HIPAA Compliant Cloud Storage


Within the healthcare sector there has been a massive shift in the last 10-15 years towards sharing Private health Information digitally to many different clients and business partners.

With the proliferation of digital Cloud storage lets there is an opportunity for HIPAA-governed bodies to move huge quantities of data and file to cloud storage. This allows them to space space on local servers, have an infinite amount of space available for expansion, more streamlined and simple sharing, easier to conduct backups and stronger security.

However, as with all digital innovations used in relation to PHI is must be considered whether everything is being completed in a HIPAA compliant fashion.

Despite the fact that the vast majority of cloud storage providers claim that they are HIPAA compliant, this simply means that their data centers and data management practices comply with privacy and security rules.

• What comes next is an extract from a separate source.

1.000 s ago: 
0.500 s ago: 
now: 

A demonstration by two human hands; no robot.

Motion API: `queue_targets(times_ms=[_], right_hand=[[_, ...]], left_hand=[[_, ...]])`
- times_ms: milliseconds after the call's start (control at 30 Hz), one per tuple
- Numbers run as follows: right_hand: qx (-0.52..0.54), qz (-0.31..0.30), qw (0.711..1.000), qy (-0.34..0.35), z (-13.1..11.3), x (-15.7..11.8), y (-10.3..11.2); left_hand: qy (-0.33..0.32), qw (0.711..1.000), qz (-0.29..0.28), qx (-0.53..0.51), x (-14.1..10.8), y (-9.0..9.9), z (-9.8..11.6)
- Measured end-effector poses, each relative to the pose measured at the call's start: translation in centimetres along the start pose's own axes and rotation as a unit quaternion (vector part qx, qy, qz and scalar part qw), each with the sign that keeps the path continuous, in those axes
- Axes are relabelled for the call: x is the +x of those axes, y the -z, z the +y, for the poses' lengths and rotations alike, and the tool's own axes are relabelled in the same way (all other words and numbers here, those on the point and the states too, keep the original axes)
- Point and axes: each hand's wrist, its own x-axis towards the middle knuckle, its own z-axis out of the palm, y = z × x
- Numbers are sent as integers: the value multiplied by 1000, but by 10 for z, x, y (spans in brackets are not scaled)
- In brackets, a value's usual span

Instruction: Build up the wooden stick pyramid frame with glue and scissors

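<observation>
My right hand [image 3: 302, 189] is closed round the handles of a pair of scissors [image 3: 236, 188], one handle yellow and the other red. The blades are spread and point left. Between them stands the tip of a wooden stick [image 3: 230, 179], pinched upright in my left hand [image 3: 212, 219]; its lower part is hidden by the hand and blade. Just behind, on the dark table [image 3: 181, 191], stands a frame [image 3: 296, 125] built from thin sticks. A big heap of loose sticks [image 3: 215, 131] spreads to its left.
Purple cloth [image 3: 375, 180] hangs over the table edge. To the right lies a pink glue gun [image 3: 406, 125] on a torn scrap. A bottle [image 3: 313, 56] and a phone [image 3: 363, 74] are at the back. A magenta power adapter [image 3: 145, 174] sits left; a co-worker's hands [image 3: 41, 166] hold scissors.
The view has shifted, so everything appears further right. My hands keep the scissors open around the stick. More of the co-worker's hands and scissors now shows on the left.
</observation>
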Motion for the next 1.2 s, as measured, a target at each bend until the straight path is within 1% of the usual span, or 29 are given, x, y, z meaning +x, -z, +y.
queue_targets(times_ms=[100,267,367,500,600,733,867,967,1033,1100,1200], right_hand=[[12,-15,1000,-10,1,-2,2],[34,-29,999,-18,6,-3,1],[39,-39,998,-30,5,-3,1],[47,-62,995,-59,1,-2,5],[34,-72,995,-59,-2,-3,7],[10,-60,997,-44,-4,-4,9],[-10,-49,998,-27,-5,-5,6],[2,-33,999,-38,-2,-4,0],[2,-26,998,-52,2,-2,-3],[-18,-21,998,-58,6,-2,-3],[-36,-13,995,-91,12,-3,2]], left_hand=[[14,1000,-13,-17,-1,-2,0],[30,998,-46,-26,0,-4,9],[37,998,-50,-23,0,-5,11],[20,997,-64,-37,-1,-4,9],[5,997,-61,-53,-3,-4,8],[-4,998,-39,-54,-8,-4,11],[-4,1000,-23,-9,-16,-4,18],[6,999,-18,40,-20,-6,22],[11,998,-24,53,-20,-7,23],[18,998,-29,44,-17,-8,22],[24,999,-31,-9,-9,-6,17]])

The designation of being compliant with HIPAA cannot simply be earned by have the possibility to achieve HIPAA compliance in place, it is dependent on the specific configuration and how is it operated/used by subscribers with access to the cloud. For example, everything may have been set up in a HIPAA compliant way but there is nothing to stop a former worker gaining access with their old password and sharing/accessing information illegally.

If it also a requirement that a business associate agreement (BAA) has been completed between the HIPAA body and the cloud storage provider. In a number of cases cloud providers have been  unwilling to sign a BAA, meaning that the use of the service would contravene HIPAA legislation. The signing of a BAA between the cloud storage provider and the HIPAA-governed organisation  confirms that the cloud provider is HIPAA-compliant with physical and digital security, ePHI privacy, storage management and backup technology, user authentication and administrative processes.

Other HIPAA Rules & Cloud Storage 

It is also vital to consider how a prospective Cloud Storage supplier complies with the HIPAA Privacy Rule, the HIPAA Security Rule and the HIPAA Breach Notification Rule when deciding to enter into a BAA with them. We have broken these down as follows:

  • The HIPAA Privacy Rule: The aim of the HIPAA Privacy Rules is to safeguard the privacy of patient healthcare and payment data in order to eliminate possible abuse and fraud in the healthcare sector. It was titled the “Standards for Privacy of Individually Identifiable Health Information” by the Department of Health and Human Services (HHS)  when it was originally enacted in 2003. It included all allowable uses and sharing of protected health information (“PHI”) and apply regardless of where the information is stored, locally or in a cloud.
  • The HIPAA Security Rule: This protects individual from their patient data being stolen or illegally shared through the implementation of safe administrative, physical, and technical security processes.  It took effect on April 21, 2003, with a compliance date of April 21, 2005
  • The HIPAA Breach Notification Rule: This rule was introduced in January 2013 as part of the Final Omnibus Rule. It obligates HIPAA covered entities to make individuals aware that their unsecured protected heath information (PHI) has been breach illegally and may be used for ill purposes or shared with undesirable individuals – contravening HIPAA legislation. If a data breach takes place that impacts over 500 individuals, the Department of Health and Human Services’ Office for Civil Rights must be made aware “without unreasonable delay”, and certainly within 60 days of the the breach being identified.

Conclusion: HIPAA Complaint Cloud Storage

In order to achieve HIPAA compliance in relation to using cloud storage then there is a lot of hard work involved but it is worth it due to the many benefits that can be reaped from doing so. If you can. It is vital that you carefully consider a prospective cloud storage provider to ensure that they have everything in place to achieve HIPAA Compliance and will sign BAA with you. If these two things are not in place then you will likely be breaching HIPAA legislation and could be sanctioned with serious financial penalties due to this.

Once you have signed a BAA with a HIPAA complaint cloud service provider it will be important to create a pan and process for managing the use of the system to ensure that you, or any of your staff (both current and previous employees) breaches HIPAA rules.